The story of Achan in Joshua ch 7 is most instructive, and shows that God is unbending in his demand for holiness in those who serve him, being no respecter of persons or nations.  In v11 God accuses Israel of breaking the covenant by taking items which were herem.  Even though it was Achan who had sinned, God held all Israel responsible.  Because they had taken items devoted to destruction, “They have become a thing devoted to destruction themselves” (v12 NRSV)).  When Achan was found to be the culprit, both he and his family were destroyed and the sin was removed from Israel: “Because he had violated God’s command concerning booty taken from Jericho, Achan found himself in the position of the inhabitants of Jericho: he himself was devoted to destruction.  He in effect had become a Canaanite by his actions” (Howard 1998, 183).

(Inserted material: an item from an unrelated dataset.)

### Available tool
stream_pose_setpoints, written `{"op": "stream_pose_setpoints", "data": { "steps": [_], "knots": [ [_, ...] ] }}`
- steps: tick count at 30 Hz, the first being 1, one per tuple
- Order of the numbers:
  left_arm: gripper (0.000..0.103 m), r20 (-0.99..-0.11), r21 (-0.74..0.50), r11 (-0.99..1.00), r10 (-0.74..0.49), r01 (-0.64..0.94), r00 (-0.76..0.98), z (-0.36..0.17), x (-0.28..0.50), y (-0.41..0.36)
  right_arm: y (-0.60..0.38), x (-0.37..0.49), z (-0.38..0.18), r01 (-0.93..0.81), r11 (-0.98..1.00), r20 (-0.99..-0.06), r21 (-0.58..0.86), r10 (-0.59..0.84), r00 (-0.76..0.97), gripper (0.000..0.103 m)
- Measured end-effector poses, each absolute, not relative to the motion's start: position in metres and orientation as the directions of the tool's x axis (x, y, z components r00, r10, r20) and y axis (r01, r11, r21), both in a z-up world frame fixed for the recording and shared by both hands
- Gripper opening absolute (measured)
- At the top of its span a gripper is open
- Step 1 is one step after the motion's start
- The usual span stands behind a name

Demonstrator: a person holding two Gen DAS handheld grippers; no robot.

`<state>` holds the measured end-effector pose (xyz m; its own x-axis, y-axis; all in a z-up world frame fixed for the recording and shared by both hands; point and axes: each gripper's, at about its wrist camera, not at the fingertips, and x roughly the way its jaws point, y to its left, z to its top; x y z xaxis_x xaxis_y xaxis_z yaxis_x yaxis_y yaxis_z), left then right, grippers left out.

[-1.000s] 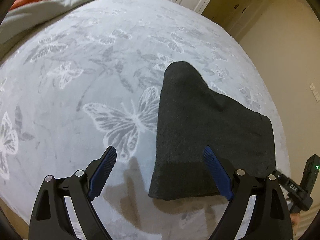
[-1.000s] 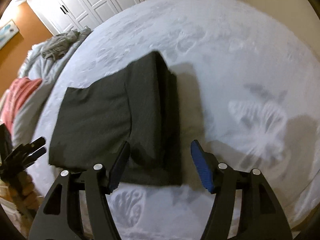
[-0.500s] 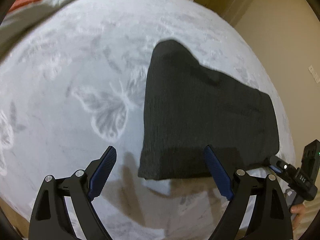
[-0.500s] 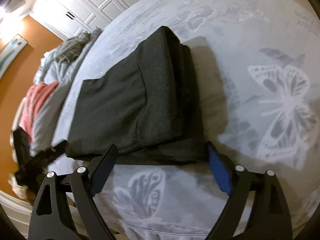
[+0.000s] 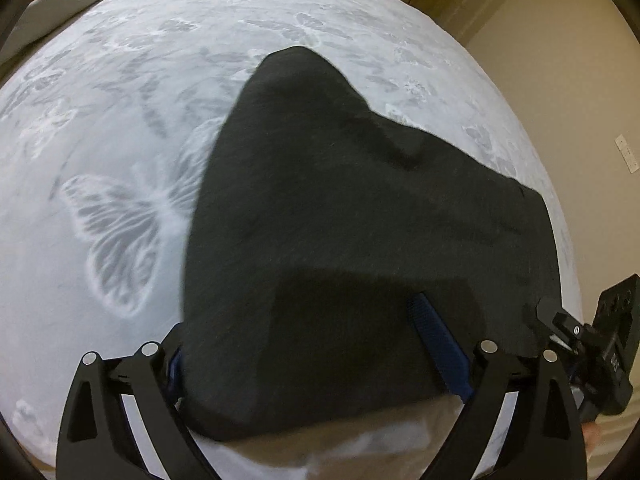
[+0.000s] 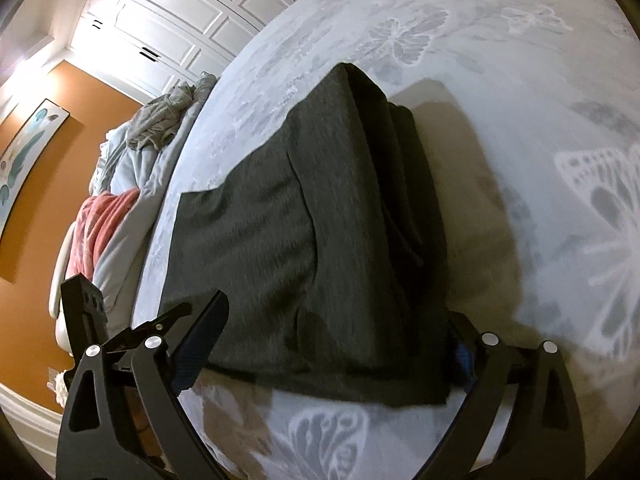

3. The purpose of holy war

“God called Israel to witness to his power and uniqueness, by non-idolatrous worship; to his holiness, by an appropriate lifestyle; to his justice, by fair laws protecting the disadvantaged”.  As Israel was “a worshipping community”, the “stringent rules against idolatry…..must be read with the laws governing the conduct of festivals”; that divination and necromancy would be replaced with prophecy, “as befits the dignity of his creation”; and with his people “reconciled to himself in a covenant relationship”, “fear and uncertainty” would be replaced by “love and confidence”.  “Consistent with this is the strong emphasis…..on responsible self-government and stewardship of resources”.  In order to achieve this, Israel needed total control within her own borders (summarised

from Lilley 1997, 9).

Thus we see the wisdom of a loving God preparing blessing and peace for his people, and through them, for all nations, for this was the goal of the Abrahamic covenant.  Woudstra aptly summarises all this by saying “Both lines, Israel as a blessing for all the nations and the enemy relationship between Israel and the nations, ought to be recognised as equally valid.  The one cannot be subordinated to the other without doing injustice to the full message of the Bible” (Woudstra 1981, 38).

Part B

How does a Christian respond to this issue?  It’s helpful to understand that God is sovereign, doing all that he wills, and none can say to him “What are you doing?” (Dan 4:34-35 NRSV).  It’s also helpful to understand that God is just.  Abraham said “Shall not the Judge of all the earth do what is right?” (Gen 18:25 NRSV).  Therefore, in considering the concept of annihilating the total population of Canaan, we should have this understanding of God, and remember that he himself is the standard of justice and mercy.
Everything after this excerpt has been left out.